> _INPUT_
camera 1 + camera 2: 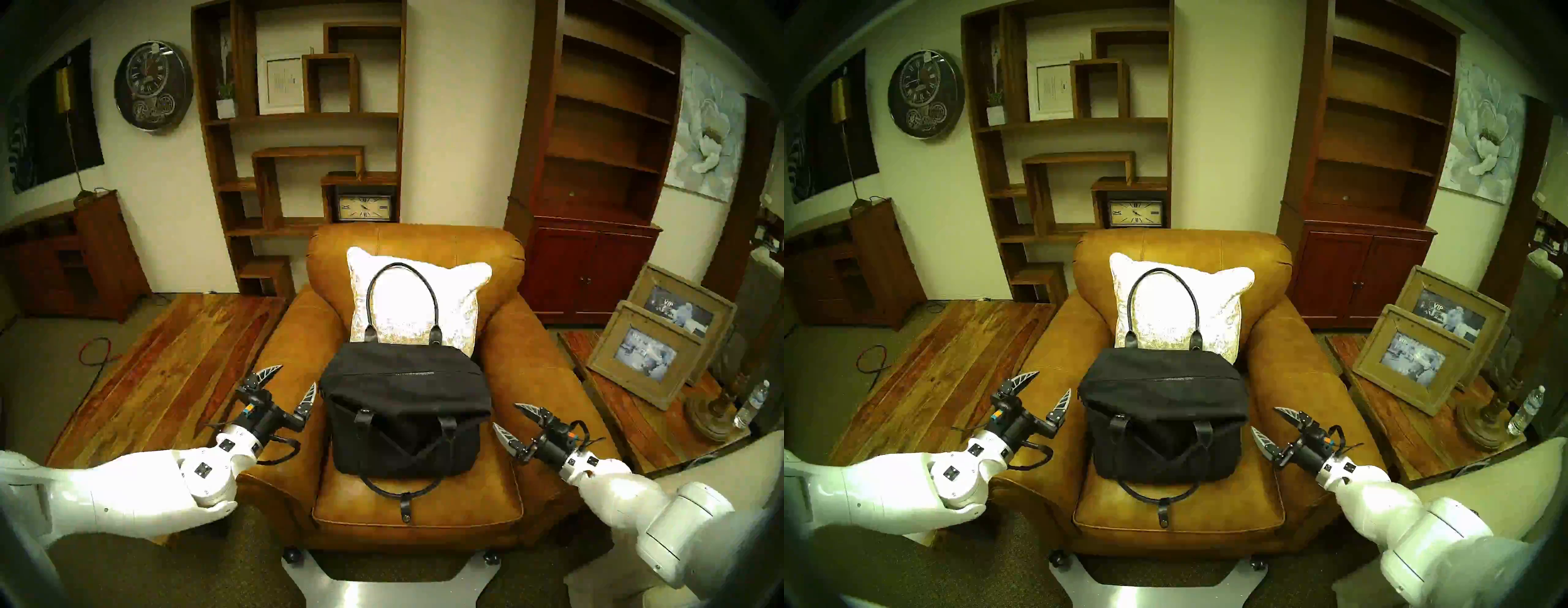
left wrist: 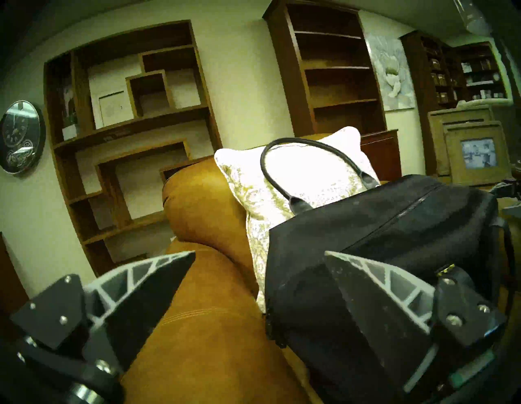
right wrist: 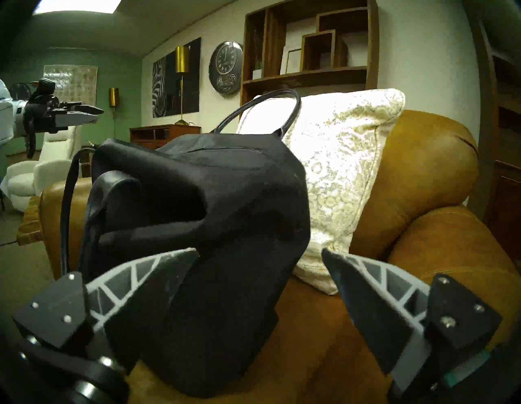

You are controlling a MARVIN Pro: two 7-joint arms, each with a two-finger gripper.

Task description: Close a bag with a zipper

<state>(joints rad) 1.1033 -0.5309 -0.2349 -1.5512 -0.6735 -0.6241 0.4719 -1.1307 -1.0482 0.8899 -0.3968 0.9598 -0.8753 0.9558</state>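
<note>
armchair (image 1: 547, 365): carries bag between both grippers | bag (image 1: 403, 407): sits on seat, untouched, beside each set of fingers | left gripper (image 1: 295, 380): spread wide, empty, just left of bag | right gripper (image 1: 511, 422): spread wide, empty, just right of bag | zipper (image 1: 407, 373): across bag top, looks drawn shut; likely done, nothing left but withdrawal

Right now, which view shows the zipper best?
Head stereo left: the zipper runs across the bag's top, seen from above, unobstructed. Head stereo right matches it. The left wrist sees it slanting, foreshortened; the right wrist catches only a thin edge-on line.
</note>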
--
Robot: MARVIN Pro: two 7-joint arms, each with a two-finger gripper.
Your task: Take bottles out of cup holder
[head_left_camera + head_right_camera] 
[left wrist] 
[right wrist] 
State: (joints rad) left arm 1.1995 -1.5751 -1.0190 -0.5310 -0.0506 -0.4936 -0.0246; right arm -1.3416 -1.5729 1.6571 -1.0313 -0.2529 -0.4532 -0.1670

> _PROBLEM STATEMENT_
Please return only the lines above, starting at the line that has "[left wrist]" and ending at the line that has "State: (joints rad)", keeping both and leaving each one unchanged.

> _RESULT FOR THIS EXERCISE_
[left wrist] 
[right wrist] 
State: (joints rad) left arm 1.1995 -1.5751 -1.0190 -0.5310 -0.0506 -0.4936 -0.0246; right arm -1.3416 -1.5729 1.6571 -1.0313 -0.2529 -0.4532 -0.1670

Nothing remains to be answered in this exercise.